Since the occurrence of an accident was not known, there was no intention to escape without taking relief measures.
2. The car driven by the Defendant shocked the part of the victim F’s left side buckbucks with the front part of the right part.
The victim was tightly pushed about about one meter after the shock.
The victim stated that the victim "I am to the bridge immediately after the accident" is a fresh. The victim stated at the convenience store that "I am to the fresh when I am to the frecinite and I am to the crosswalk."
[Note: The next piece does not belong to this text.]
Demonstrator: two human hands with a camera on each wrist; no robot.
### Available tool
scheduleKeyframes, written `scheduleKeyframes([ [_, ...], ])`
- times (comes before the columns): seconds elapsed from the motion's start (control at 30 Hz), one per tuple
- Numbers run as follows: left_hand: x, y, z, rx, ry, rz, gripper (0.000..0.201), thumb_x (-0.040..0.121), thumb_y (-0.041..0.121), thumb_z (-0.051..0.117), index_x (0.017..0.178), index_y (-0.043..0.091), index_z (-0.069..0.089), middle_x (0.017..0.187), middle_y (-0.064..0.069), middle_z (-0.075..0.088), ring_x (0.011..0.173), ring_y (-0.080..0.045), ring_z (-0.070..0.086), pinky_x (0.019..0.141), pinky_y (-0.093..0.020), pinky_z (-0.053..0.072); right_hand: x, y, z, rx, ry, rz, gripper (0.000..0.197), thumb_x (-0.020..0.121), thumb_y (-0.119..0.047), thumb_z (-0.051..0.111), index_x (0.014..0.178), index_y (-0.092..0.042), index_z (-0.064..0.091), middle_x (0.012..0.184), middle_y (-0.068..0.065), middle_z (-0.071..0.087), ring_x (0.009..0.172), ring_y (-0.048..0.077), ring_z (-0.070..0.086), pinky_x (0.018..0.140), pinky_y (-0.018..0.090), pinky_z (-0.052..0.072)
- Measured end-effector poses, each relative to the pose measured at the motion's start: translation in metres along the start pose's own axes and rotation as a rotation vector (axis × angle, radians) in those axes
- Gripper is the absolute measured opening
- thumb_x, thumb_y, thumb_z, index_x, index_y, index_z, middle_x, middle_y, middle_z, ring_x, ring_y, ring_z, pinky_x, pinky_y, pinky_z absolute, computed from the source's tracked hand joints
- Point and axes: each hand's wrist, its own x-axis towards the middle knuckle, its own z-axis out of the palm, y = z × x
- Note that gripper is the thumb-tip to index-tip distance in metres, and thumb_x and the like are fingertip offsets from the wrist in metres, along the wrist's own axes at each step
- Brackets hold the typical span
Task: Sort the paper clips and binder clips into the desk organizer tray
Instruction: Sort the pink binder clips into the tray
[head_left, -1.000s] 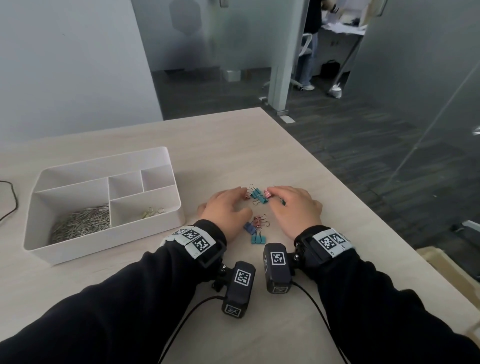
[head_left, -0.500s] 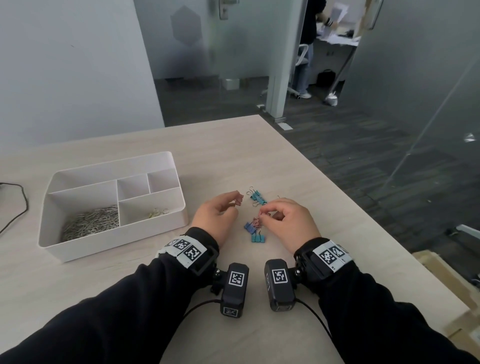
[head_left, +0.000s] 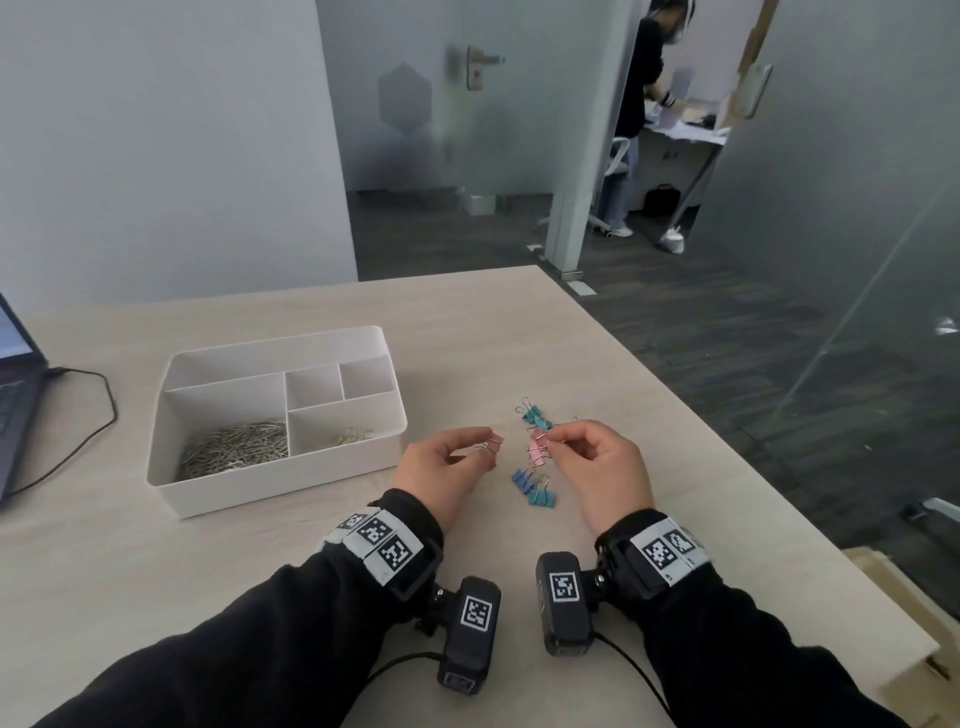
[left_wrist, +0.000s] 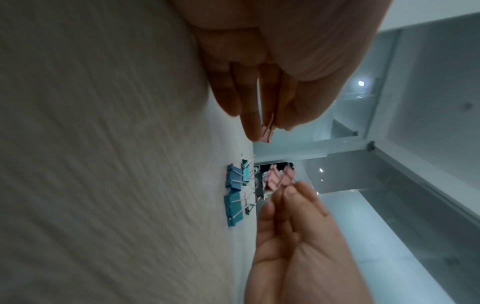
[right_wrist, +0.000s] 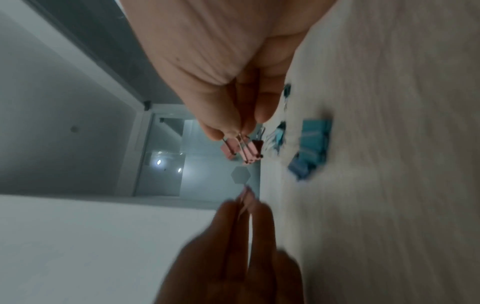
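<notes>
My left hand (head_left: 483, 441) pinches one pink binder clip (head_left: 496, 441) by its wire handles, lifted off the table; the left wrist view shows that pink clip (left_wrist: 267, 133) between thumb and fingers. My right hand (head_left: 558, 436) pinches the wire handles of two pink binder clips (head_left: 537, 449), which hang from the fingertips (right_wrist: 233, 131). Blue and teal binder clips (head_left: 535, 488) lie on the table between my hands, and more teal clips (head_left: 534, 415) lie farther back. The white organizer tray (head_left: 270, 483) stands to the left, with silver paper clips (head_left: 234, 452) in its large compartment.
A few yellowish clips (head_left: 353, 435) lie in the tray's front right compartment; two small back compartments hold nothing. A laptop (head_left: 15, 395) with a black cable (head_left: 98, 415) sits at the far left. The table's right edge (head_left: 727, 447) drops to the floor. A person stands far back.
Both hands have risen from the pile on the table, each now holding pink binder clips pinched by the handles. The head view has tilted upward.
</notes>
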Motion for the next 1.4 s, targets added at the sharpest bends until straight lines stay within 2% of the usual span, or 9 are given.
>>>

The victim's statement does not seem to have neglected the degree of damage.
The victim was hospitalized at H Hospital on March 25, 2018 to March 31, 2018 with knee, knee, knee, and knee-free knee.
There is no ground to see that the treatment of the H hospital was excessive.
The injured party's wife is the injury of occupational injury, and the traffic accident analysis report submitted by the defendant is not affected by the above judgment.
At the time of the accident, the victim was pushed ahead of one meter due to the conflict with the car, and the male who observed the accident site was asked to "whether or not the parent telephone number is available at the time of the traffic accident" to the victim.
Even if the defendant was at any time and the victim did not go out after shock, the driver could sufficiently recognize that the driver was shocked with the car and the victim.
In addition, if the victim is a child of eight years of age, the victim should have taken necessary measures by checking the occurrence of the accident caused by the driver's car, the situation of the victim, etc.
In recognition of the occurrence of an accident, the defendant is recognized to have escaped from the scene without a relief measure.
The defendant is negligent in the course of business.